O arcebispo de Corrientes (Argentina), Mons. José Adolfo Larregaín, declarou que o casamento realizado no passado 28 de janeiro na igreja de Nossa Senhora de Pompeya entre duas pessoas transgênero carece de validade canônica e será anulado por meio de decreto formal. Assim o informou o próprio prelado em declarações recolhidas por Crux.
A cerimônia foi celebrada segundo o rito católico pelo P. Fernando Luis Gómez e teve como contraentes Solange Ayala —pessoa nascida homem e que se identifica como mulher— e Isaías Díaz Núñez —pessoa nascida mulher e que se identifica como homem—. Segundo Ayala, o casal seguiu os procedimentos habituais e recebeu inicialmente o visto bom pastoral para celebrar o casamento.
Reação da Arquidiocese
Após a celebração se tornar pública, tanto a Arquidiocese de Corrientes quanto a paróquia emitiram comunicados.
Em sua declaração de 8 de fevereiro, a Arquidiocese recordou que o casamento, como sacramento, exige o cumprimento de condições essenciais para sua validade e licitude conforme o direito canônico e a tradição da Igreja. O documento assinalou que a omissão de tais condições pode gerar confusão entre os fiéis e que a sede arzobispal não havia recebido a documentação eclesiástica requerida para a tramitação formal do caso.
Mons. Larregaín explicou a Crux que, em situações como esta, o casamento é considerado nulo “ipso facto”, ou seja, pelo próprio fato de não cumprir os requisitos de “matéria e forma” necessários para um sacramento válido. Adicionou que, embora a nulidade opere automaticamente, será emitido um decreto formal para deixar constância jurídica.

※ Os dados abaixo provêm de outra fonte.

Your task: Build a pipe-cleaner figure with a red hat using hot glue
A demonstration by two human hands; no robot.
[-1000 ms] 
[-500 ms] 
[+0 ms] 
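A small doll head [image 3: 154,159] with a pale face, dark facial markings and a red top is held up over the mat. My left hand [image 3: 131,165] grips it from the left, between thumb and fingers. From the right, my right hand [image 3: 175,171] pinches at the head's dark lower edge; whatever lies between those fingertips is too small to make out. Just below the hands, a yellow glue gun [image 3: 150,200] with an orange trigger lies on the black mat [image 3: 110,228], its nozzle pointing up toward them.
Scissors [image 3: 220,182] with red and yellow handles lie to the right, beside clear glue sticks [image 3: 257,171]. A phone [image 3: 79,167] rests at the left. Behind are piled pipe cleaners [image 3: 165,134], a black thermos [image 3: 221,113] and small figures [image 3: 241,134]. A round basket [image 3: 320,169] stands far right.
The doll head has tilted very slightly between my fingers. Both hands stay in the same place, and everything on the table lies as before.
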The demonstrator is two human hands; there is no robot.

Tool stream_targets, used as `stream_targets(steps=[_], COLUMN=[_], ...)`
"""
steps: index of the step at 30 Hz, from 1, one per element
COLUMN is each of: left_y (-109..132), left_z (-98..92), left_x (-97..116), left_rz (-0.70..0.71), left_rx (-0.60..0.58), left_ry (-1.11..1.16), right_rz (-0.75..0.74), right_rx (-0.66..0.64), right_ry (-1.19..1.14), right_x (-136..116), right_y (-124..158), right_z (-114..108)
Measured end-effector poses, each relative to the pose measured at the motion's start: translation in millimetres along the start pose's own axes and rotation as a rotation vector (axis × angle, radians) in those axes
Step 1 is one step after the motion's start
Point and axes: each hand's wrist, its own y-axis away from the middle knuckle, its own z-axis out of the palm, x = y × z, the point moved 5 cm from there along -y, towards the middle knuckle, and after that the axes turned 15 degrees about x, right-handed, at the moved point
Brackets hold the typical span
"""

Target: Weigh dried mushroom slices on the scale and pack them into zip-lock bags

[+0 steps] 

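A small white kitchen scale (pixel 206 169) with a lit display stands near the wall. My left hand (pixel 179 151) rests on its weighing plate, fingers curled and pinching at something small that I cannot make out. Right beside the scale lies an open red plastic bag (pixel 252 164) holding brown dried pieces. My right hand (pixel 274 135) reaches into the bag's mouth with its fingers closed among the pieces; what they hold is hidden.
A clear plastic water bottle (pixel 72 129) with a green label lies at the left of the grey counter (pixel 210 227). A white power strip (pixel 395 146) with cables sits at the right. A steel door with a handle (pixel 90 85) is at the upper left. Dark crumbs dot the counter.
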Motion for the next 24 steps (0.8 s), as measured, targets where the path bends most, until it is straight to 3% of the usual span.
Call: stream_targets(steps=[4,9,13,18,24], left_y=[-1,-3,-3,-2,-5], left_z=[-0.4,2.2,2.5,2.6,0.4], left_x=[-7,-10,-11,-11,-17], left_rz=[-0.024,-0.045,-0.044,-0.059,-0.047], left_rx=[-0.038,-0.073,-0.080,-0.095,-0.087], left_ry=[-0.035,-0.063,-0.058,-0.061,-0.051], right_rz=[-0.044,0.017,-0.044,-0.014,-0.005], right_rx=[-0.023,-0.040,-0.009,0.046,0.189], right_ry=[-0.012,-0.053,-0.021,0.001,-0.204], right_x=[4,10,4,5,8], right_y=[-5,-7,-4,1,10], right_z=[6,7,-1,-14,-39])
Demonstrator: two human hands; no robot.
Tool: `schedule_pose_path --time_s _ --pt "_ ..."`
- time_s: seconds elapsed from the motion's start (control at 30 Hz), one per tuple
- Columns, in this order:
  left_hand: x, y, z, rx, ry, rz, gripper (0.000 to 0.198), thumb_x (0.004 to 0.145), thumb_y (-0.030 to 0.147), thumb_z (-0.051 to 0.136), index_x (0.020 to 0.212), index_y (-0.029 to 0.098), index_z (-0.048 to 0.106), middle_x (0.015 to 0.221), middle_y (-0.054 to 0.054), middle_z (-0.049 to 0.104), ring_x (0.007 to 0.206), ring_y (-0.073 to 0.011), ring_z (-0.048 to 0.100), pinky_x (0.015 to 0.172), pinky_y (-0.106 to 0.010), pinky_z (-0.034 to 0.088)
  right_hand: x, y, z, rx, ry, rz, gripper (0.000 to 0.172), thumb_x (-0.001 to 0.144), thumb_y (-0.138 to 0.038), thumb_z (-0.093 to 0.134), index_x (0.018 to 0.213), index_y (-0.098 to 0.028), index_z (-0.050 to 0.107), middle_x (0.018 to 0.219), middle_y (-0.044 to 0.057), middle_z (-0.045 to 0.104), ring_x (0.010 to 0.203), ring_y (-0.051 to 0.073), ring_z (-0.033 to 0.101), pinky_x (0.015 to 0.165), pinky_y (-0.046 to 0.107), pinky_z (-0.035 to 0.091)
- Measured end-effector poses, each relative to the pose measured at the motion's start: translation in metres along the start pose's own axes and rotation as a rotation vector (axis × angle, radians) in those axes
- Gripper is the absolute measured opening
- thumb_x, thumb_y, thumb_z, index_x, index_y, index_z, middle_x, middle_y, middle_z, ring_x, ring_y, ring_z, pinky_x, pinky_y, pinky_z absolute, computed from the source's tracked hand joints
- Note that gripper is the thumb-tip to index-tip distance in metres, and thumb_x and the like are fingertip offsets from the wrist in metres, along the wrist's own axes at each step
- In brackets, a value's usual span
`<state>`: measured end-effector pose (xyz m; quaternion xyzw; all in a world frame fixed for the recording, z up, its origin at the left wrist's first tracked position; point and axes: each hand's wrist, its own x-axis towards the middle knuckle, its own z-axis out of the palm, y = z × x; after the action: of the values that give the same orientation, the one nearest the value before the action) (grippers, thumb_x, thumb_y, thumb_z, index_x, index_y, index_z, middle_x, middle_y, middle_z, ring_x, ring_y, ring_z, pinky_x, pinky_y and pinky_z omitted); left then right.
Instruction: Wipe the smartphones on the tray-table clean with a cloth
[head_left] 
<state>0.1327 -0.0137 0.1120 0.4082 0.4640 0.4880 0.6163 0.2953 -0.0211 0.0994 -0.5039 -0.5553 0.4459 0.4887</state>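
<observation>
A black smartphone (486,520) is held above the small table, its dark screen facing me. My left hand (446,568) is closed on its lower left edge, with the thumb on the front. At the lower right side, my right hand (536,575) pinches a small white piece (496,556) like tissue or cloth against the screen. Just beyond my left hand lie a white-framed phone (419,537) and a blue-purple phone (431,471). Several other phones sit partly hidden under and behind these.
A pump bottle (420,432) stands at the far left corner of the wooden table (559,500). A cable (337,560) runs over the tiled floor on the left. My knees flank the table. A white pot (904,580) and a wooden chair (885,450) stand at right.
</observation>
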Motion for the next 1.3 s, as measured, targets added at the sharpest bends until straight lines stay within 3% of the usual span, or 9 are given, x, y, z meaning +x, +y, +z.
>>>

O arcebispo sublinhou que a acolhida pastoral a todas as pessoas, incluídas aquelas que se identificam como transgênero, não implica a administração de sacramentos quando não se cumprem as condições exigidas pela Igreja. Também fez referência à declaração Fiducia Supplicans do papa Francisco sobre as bênçãos, insistindo na necessidade de evitar confusões com o rito do casamento.
A paróquia e o pároco
Por sua vez, a paróquia Nossa Senhora de Pompeya não emitiu mais comunicados nem declarações após a publicação de uma carta de seu pároco, Fernando Luis Gómez, na qual se comprometiam a reforçar os procedimentos de entrevista, preparação e verificação dos contraentes com o fim de evitar situações semelhantes no futuro.
Pela voz de poucos
Segundo o advogado Ricardo Lugo, especialista em direito canônico citado por Crux, a solicitação foi aceita inicialmente porque, do ponto de vista civil e registral, os contraentes figuravam com sexos distintos, o que a seu juízo cumpriria os requisitos formais tanto civis quanto eclesiásticos. Lugo afirmou que a maioria da comunidade local não manifestou objeções, embora um grupo minoritário apresentasse uma queixa ante o arcebispo, o que deu início ao procedimento canônico.
Os ativistas LGBT esperam uma transformação cultural
Por sua vez, Sergio Petroni, ativista católico LGBT em Buenos Aires, assinalou a Crux que as mudanças na Igreja com relação ao reconhecimento sacramental de casais do mesmo sexo ou transgênero são processos que avançam com lentidão. Petroni expressou que considera improvável que a celebração de casamentos LGBT seja autorizada no curto prazo, embora defendeu a presença ativa de fiéis LGBT dentro da vida eclesial como via de transformação cultural.